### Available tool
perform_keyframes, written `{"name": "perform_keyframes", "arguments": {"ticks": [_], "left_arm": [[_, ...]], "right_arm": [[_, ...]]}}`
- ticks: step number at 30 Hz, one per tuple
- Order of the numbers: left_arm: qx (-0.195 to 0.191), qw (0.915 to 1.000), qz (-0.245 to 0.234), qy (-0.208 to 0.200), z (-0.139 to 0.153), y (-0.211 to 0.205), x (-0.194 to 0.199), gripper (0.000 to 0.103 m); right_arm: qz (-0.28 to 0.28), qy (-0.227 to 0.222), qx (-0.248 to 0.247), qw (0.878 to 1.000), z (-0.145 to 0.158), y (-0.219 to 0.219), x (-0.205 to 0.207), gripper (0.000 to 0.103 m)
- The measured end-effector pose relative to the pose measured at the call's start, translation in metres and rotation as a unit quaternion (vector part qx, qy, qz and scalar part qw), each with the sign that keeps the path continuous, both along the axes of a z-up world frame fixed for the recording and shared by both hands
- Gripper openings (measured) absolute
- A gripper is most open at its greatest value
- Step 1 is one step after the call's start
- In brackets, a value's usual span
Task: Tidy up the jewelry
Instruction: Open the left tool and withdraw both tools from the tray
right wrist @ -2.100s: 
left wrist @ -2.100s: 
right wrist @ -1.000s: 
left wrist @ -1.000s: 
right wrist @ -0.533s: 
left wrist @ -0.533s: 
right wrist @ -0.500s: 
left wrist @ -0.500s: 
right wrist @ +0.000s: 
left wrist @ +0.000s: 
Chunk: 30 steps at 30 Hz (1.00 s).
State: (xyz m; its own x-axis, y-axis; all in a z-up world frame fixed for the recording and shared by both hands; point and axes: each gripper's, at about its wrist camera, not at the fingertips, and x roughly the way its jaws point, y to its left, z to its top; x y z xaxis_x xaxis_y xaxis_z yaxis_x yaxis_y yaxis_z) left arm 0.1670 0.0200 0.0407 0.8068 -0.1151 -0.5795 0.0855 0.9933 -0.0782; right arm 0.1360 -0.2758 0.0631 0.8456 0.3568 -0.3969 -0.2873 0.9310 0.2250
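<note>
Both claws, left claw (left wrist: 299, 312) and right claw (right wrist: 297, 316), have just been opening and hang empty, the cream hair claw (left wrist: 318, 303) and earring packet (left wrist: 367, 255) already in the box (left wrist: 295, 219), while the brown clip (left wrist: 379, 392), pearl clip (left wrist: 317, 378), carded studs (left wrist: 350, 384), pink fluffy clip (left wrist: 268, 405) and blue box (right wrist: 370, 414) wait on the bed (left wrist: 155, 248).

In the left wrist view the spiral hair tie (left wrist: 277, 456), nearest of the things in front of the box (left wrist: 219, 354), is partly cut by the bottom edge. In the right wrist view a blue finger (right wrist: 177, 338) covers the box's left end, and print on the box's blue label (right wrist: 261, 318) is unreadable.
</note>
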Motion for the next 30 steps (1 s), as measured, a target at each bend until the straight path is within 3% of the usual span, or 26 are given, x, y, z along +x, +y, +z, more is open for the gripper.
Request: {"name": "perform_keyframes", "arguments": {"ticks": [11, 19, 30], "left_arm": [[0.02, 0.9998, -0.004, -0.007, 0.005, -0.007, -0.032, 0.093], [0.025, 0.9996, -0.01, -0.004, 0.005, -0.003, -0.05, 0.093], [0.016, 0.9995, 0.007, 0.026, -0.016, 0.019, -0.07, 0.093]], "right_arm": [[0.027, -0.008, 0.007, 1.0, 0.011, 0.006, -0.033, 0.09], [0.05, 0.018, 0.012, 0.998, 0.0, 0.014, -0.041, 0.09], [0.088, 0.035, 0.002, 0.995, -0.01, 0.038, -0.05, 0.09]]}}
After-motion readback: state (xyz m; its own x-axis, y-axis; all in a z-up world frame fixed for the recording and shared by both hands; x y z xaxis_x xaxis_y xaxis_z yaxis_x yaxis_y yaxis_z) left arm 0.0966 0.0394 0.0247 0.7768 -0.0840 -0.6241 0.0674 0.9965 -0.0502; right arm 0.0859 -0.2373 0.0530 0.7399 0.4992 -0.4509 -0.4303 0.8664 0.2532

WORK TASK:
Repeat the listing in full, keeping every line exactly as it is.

WORKED SOLUTION:
### Available tool
perform_keyframes, written `{"name": "perform_keyframes", "arguments": {"ticks": [_], "left_arm": [[_, ...]], "right_arm": [[_, ...]]}}`
- ticks: step number at 30 Hz, one per tuple
- Order of the numbers: left_arm: qx (-0.195 to 0.191), qw (0.915 to 1.000), qz (-0.245 to 0.234), qy (-0.208 to 0.200), z (-0.139 to 0.153), y (-0.211 to 0.205), x (-0.194 to 0.199), gripper (0.000 to 0.103 m); right_arm: qz (-0.28 to 0.28), qy (-0.227 to 0.222), qx (-0.248 to 0.247), qw (0.878 to 1.000), z (-0.145 to 0.158), y (-0.219 to 0.219), x (-0.205 to 0.207), gripper (0.000 to 0.103 m)
- The measured end-effector pose relative to the pose measured at the call's start, translation in metres and rotation as a unit quaternion (vector part qx, qy, qz and scalar part qw), each with the sign that keeps the path continuous, both along the axes of a z-up world frame fixed for the recording and shared by both hands
- Gripper openings (measured) absolute
- A gripper is most open at its greatest value
- Step 1 is one step after the call's start
- In brackets, a value's usual span
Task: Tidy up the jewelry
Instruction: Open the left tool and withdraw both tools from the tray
right wrist @ -2.100s: 
left wrist @ -2.100s: 
right wrist @ -1.000s: 
left wrist @ -1.000s: 
right wrist @ -0.533s: 
left wrist @ -0.533s: 
right wrist @ -0.500s: 
left wrist @ -0.500s: 
right wrist @ +0.000s: 
left wrist @ +0.000s: 
Chunk: 30 steps at 30 Hz (1.00 s).
State: (xyz m; its own x-axis, y-axis; all in a z-up world frame fixed for the recording and shared by both hands; point and axes: each gripper's, at about its wrist camera, not at the fingertips, and x roughly the way its jaws point, y to its left, z to its top; x y z xaxis_x xaxis_y xaxis_z yaxis_x yaxis_y yaxis_z) left arm 0.1670 0.0200 0.0407 0.8068 -0.1151 -0.5795 0.0855 0.9933 -0.0782; right arm 0.1360 -0.2758 0.0631 0.8456 0.3568 -0.3969 -0.2873 0.9310 0.2250
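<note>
Both claws, left claw (left wrist: 299, 312) and right claw (right wrist: 297, 316), have just been opening and hang empty, the cream hair claw (left wrist: 318, 303) and earring packet (left wrist: 367, 255) already in the box (left wrist: 295, 219), while the brown clip (left wrist: 379, 392), pearl clip (left wrist: 317, 378), carded studs (left wrist: 350, 384), pink fluffy clip (left wrist: 268, 405) and blue box (right wrist: 370, 414) wait on the bed (left wrist: 155, 248).

In the left wrist view the spiral hair tie (left wrist: 277, 456), nearest of the things in front of the box (left wrist: 219, 354), is partly cut by the bottom edge. In the right wrist view a blue finger (right wrist: 177, 338) covers the box's left end, and print on the box's blue label (right wrist: 261, 318) is unreadable.
</note>
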Motion for the next 30 steps (1 s), as measured, a target at each bend until the straight path is within 3% of the usual span, or 26 are given, x, y, z along +x, +y, +z, more is open for the gripper.
Request: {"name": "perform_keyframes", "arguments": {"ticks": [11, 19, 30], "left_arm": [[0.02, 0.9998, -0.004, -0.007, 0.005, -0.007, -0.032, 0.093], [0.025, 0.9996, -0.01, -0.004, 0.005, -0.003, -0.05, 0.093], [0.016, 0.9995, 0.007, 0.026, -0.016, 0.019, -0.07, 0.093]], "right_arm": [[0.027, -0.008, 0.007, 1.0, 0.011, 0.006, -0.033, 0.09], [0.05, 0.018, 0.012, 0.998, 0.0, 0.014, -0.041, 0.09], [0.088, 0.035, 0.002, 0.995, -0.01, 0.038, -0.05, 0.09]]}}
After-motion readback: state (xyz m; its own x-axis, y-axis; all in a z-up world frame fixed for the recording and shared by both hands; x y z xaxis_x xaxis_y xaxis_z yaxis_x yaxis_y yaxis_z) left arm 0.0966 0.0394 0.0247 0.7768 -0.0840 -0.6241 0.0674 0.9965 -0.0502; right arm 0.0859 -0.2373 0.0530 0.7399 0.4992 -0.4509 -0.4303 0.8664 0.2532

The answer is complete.